Life (especially with kids) sure has a way of helping you forget about some of the more unpleasant things in the world. Cancer seems almost like a distant memory now that I’m home. My days have been filled with hugs and giggles and marble run engineering. If it weren’t for the incisions and my short hair, I might even be able to forget about the angiosarcoma and the last eight months altogether.
So, results:
My skin infection post-surgery seems to be gone. The culture from the fluid removed near the chest wall showed Corynebacterium tuberculostearicum. That sounds a lot scarier than it actually is. From what I’ve read, it is a common skin flora; it may have gotten into the incisions or the wounds during surgery. Thankfully, I was already on an antibiotic that would treat it.
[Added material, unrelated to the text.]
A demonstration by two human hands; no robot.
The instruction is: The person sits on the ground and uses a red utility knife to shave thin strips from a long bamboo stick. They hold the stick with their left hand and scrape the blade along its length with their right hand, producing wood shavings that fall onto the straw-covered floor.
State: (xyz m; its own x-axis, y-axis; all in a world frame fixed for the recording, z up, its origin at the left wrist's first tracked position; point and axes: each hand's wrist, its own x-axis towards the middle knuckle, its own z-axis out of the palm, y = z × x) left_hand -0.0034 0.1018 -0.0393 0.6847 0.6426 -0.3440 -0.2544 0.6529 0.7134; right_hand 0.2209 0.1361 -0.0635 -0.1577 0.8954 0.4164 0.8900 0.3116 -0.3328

The ultrasound of my abdomen showed no lesions or evidence of metastases. My spleen, gall bladder and kidneys all looked healthy or “unremarkable” as the medical community likes to say. My liver, on the other hand, despite being clear of disease, shows mild diffuse hepatic steatosis. In non-medical speak, that is fatty liver disease. It can be caused by lots of different things (medication, alcohol, high cholesterol, etc) and about 25% of the population has it. There’s nothing that can really be done to treat it and it sometimes reverses itself. We haven’t spoken to the team about it yet but I imagine we will just monitor it throughout the next phase of chemotherapy. That fact that the radiologist classified it as mild is a good sign so I’m going to allow myself to breathe a sigh of relief.
Yesterday, Caleb and I met with my local oncologist to discuss next steps and go over the regimen. We made sure to let her know about the liver issue and discuss potential side effects and their remedies. I haven’t seen her since January but I was reminded of how much I like her. She’s knowledgeable and willing to do whatever we or Dr. Ravi ask/need of her. I will have a check-in appointment with her before each chemo cycle and they will monitor my blood levels before each infusion. It sounds like this one may have a similar effect on my levels (which could mean possible transfusions) but maybe not quite as severe.
We head back to Texas in a week and a half to follow up with the surgeon and oncologist. I’m hoping to get clearance to begin chemo so I can start knocking out this next (very long) phase. If all goes well, my start date will be 7/18 (or sooner if they can fit me in).
My only wish for this summer is that we can hopefully fit some camping in between my infusion days! So keep sending those good thoughts and prayers!
And, if you can, when you’re having a bad day, try to let yourself focus on something in your life that is simply good. The smile on your partner’s face. Your child’s laugh. The joy your dog shows just because you came home. The purr of your cat. The warmth of the sunshine. The coolness of the breeze. The calming pitter patter of the rain. The gentle roll of thunder. The sweet song of the bird outside your window.
Even on the worst days, we can all find something to quiet our mind and fill our heart. The smallest thing can make the biggest difference in overcoming our hardships. You just have to figure out what that small thing is for you. It’s okay to have bad moments as long as you don’t let them overpower your good ones.
Much love to you all and happy summer!